◆ **Assignment**
Each line of the data below must be reproduced without any change.

◆ **Dataset content**

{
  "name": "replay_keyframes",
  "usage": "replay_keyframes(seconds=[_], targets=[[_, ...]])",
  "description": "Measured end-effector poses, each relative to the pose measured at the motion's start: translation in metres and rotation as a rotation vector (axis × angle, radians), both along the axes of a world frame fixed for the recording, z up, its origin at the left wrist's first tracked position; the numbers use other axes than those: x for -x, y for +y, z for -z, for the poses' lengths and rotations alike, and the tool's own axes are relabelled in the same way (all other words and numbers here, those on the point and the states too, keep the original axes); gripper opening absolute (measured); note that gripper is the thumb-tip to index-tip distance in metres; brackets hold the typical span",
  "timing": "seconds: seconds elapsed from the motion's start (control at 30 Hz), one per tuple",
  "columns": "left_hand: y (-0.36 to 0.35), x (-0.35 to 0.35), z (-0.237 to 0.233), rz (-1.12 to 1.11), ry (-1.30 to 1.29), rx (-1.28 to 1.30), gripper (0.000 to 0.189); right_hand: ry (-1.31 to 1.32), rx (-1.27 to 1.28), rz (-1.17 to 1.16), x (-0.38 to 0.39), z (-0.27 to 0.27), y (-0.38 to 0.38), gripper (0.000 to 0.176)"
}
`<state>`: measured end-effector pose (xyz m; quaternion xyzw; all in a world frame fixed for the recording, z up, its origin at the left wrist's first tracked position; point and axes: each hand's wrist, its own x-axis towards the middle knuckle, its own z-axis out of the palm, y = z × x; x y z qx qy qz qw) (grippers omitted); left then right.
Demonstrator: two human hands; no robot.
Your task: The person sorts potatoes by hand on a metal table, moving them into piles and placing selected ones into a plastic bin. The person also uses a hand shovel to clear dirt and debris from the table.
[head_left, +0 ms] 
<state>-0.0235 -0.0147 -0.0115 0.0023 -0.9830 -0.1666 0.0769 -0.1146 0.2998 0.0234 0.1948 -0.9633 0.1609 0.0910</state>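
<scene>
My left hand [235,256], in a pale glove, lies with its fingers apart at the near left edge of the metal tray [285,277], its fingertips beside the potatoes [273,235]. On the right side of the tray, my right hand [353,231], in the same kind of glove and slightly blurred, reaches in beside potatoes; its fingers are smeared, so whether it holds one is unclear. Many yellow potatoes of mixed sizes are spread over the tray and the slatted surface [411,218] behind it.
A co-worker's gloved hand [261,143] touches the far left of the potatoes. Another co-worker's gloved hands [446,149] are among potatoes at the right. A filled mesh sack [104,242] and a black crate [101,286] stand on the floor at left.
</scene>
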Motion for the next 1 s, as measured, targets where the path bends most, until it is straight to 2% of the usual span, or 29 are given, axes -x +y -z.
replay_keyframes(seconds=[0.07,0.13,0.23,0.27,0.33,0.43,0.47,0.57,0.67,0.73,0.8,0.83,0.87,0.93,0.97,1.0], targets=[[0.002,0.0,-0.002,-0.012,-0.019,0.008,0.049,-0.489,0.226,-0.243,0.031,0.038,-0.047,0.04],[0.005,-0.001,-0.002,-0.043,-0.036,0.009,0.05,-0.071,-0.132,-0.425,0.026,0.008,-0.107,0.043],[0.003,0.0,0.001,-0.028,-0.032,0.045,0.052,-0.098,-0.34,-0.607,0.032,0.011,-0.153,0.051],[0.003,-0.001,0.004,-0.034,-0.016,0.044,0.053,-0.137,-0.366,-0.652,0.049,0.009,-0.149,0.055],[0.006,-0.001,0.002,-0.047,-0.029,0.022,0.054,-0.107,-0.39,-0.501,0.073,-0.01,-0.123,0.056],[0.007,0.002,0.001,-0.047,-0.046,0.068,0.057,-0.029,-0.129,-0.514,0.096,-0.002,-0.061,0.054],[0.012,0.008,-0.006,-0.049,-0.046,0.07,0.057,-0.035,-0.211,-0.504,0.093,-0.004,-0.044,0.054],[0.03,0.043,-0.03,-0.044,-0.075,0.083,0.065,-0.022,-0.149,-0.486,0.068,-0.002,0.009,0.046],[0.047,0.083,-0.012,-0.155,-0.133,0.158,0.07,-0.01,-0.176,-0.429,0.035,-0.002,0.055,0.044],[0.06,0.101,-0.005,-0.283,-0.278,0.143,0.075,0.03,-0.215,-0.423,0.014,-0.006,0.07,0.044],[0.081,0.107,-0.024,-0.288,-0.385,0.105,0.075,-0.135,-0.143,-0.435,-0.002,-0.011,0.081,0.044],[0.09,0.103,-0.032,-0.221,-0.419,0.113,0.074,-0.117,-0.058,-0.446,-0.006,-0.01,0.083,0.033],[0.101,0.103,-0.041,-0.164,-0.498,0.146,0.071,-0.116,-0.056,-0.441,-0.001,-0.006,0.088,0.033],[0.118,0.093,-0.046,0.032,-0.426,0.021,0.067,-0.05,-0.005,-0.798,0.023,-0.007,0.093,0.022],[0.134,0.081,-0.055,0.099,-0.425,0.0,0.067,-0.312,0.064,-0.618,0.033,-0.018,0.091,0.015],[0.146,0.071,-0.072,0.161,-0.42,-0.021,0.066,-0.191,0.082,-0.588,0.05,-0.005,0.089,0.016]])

◆ **Reply**
{
  "name": "replay_keyframes",
  "usage": "replay_keyframes(seconds=[_], targets=[[_, ...]])",
  "description": "Measured end-effector poses, each relative to the pose measured at the motion's start: translation in metres and rotation as a rotation vector (axis × angle, radians), both along the axes of a world frame fixed for the recording, z up, its origin at the left wrist's first tracked position; the numbers use other axes than those: x for -x, y for +y, z for -z, for the poses' lengths and rotations alike, and the tool's own axes are relabelled in the same way (all other words and numbers here, those on the point and the states too, keep the original axes); gripper opening absolute (measured); note that gripper is the thumb-tip to index-tip distance in metres; brackets hold the typical span",
  "timing": "seconds: seconds elapsed from the motion's start (control at 30 Hz), one per tuple",
  "columns": "left_hand: y (-0.36 to 0.35), x (-0.35 to 0.35), z (-0.237 to 0.233), rz (-1.12 to 1.11), ry (-1.30 to 1.29), rx (-1.28 to 1.30), gripper (0.000 to 0.189); right_hand: ry (-1.31 to 1.32), rx (-1.27 to 1.28), rz (-1.17 to 1.16), x (-0.38 to 0.39), z (-0.27 to 0.27), y (-0.38 to 0.38), gripper (0.000 to 0.176)"
}
`<state>`: measured end-effector pose (xyz m; quaternion xyzw; all in a world frame fixed for the recording, z up, its origin at the left wrist's first tracked position; point and axes: each hand's wrist, its own x-axis towards the middle knuckle, its own z-axis out of the palm, y = z × x; x y z qx qy qz qw) (grippers omitted); left then right.
Demonstrator: two human hands; no robot.
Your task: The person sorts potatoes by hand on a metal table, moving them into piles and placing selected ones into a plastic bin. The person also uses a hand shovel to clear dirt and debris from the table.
[head_left, +0 ms] 
<state>-0.0235 -0.0147 -0.0115 0.0023 -0.9830 -0.1666 0.0769 -0.1146 0.2998 0.0234 0.1948 -0.9633 0.1609 0.0910</state>
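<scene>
My left hand [235,256], in a pale glove, lies with its fingers apart at the near left edge of the metal tray [285,277], its fingertips beside the potatoes [273,235]. On the right side of the tray, my right hand [353,231], in the same kind of glove and slightly blurred, reaches in beside potatoes; its fingers are smeared, so whether it holds one is unclear. Many yellow potatoes of mixed sizes are spread over the tray and the slatted surface [411,218] behind it.
A co-worker's gloved hand [261,143] touches the far left of the potatoes. Another co-worker's gloved hands [446,149] are among potatoes at the right. A filled mesh sack [104,242] and a black crate [101,286] stand on the floor at left.
</scene>
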Motion for the next 1 s, as measured, targets where the path bends most, until it is straight to 2% of the usual span, or 29 are given, axes -x +y -z.
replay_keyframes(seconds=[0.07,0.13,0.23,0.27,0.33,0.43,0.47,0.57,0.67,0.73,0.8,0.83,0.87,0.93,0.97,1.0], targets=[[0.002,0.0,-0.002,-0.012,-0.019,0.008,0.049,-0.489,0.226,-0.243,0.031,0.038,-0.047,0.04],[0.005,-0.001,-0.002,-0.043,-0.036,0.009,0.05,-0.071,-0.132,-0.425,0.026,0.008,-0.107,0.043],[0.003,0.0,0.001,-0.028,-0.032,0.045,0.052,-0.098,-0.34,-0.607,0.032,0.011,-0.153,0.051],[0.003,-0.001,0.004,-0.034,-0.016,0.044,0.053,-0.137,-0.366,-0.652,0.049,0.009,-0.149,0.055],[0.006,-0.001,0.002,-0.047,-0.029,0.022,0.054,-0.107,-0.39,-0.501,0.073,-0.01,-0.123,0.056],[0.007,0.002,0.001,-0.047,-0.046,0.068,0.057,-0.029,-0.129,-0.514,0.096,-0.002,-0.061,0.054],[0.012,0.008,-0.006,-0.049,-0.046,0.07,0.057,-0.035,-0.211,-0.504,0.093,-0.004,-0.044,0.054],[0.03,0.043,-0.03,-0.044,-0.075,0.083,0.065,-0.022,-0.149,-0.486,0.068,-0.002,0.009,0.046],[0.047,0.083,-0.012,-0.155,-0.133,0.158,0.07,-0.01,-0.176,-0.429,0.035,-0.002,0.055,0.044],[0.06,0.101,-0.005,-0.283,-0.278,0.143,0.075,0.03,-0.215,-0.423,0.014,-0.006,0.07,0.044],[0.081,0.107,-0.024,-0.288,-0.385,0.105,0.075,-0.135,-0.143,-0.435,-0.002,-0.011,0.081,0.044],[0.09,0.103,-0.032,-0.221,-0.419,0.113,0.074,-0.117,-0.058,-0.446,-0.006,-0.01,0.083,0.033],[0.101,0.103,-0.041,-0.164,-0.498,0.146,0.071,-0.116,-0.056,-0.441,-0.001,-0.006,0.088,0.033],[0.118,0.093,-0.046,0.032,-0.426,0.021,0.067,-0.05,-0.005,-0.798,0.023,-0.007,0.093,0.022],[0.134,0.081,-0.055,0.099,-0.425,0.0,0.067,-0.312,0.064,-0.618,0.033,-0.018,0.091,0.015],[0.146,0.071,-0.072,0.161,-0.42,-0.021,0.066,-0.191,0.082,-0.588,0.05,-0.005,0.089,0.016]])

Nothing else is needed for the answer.